High fat diet triggers dangerous activity in common gene
A surprise discovery in fat mice will lead to novel treatments for obesity and Type 2 Diabetes in humans according to new research.
Studies lead by Professor Chris Proud at the South Australian Health and Medical Research Institute (SAHMRI) show that a high fat diet triggers activity in a gene known as MNK.
"With a high fat diet, the mice without the MNK are protected from accumulating high levels of body fat, developing diabetes and displaying inflammation in their fat tissue," he said.
All three of these features were seen in the normal mice enjoying a high fat diet, and are also characteristic of the changes seen in morbidly overweight humans.
Professor Proud and his colleagues are now looking at the mechanism through which MNK has activity.

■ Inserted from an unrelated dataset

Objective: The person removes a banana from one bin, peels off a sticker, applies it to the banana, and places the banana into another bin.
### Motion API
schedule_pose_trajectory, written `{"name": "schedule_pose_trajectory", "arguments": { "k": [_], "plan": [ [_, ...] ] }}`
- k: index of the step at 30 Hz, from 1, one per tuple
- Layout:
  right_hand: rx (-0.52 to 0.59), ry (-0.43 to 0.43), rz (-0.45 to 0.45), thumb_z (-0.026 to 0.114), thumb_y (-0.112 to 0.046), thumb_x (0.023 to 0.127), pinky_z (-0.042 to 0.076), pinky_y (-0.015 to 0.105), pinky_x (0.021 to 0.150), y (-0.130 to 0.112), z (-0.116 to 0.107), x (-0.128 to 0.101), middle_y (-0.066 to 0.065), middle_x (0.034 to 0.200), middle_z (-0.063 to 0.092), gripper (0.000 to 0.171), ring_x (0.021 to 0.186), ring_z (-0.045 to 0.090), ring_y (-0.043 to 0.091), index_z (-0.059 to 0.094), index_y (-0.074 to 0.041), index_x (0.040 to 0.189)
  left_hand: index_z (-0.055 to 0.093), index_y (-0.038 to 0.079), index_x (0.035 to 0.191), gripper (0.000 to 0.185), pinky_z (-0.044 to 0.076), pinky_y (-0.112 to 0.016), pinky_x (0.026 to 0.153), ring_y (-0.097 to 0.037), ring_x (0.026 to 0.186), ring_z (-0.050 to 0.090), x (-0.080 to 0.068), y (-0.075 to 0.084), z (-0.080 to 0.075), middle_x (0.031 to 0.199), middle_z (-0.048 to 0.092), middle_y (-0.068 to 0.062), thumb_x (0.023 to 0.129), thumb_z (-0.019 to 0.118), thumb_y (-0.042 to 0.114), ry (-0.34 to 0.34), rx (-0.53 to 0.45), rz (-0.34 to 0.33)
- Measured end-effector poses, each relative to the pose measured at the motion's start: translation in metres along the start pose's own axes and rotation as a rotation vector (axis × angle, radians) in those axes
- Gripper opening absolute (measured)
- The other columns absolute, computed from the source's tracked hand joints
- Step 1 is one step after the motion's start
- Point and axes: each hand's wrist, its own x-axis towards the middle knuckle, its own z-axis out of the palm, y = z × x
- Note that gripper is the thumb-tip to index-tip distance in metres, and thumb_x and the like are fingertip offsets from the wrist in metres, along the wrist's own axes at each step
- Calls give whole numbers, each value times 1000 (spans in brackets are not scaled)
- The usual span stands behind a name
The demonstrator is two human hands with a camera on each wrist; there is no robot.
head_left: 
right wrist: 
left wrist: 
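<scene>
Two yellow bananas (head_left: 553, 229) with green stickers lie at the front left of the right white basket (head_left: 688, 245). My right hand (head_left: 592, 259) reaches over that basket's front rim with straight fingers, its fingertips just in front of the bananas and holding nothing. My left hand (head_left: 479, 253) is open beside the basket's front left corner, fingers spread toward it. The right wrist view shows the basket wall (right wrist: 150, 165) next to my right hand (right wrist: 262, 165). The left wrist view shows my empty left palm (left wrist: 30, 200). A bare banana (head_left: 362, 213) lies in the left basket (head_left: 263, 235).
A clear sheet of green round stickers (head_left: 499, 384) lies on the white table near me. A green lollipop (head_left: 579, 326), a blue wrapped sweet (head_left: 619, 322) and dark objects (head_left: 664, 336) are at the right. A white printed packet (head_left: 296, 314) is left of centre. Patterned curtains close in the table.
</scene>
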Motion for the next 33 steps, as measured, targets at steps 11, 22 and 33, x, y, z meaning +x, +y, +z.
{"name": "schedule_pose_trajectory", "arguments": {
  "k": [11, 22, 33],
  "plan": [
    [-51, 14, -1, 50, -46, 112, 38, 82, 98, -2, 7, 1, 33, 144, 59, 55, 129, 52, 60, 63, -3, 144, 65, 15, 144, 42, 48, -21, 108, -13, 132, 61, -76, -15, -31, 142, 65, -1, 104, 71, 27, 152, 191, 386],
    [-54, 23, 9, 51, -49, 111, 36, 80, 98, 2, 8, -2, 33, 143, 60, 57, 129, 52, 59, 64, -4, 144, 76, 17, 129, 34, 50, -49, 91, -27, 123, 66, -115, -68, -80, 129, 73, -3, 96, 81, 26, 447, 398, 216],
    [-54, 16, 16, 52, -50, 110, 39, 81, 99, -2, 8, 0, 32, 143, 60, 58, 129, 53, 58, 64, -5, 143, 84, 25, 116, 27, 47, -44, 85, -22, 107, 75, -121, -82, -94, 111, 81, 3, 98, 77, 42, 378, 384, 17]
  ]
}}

"We're interested in whether MNK plays a role in creating new fat cells, or expanding fat cells that already exist," he said.
"We're conducting more experiments with mice and fat cells in culture for quicker progress."
Professor Proud is also exploring whether a drug that blocks the activity of MNK could provide therapeutic options in humans.
"We're working with local colleagues at University of South Australia, and others in the United Kingdom, Singapore and perhaps China for drug development," he said.
MNK is a common gene found in animals and humans, and appears to have a detrimental effect only with a high fat diet. Professor Proud and his colleagues discovered its role in obesity through serendipity.
"We've known about the MNK gene and the protein it produces for a long time," said Professor Proud.
"We noticed that there were high levels of MNKs in fat cells and in liver and muscle – which are important tissues for obesity and type 2 diabetes – and so we took a punt on it. It turned out to be very interesting!"
Professor Proud has applied for an Australian patent to protect the therapeutic applications of MNK, and ultimately will also look towards North America and Europe.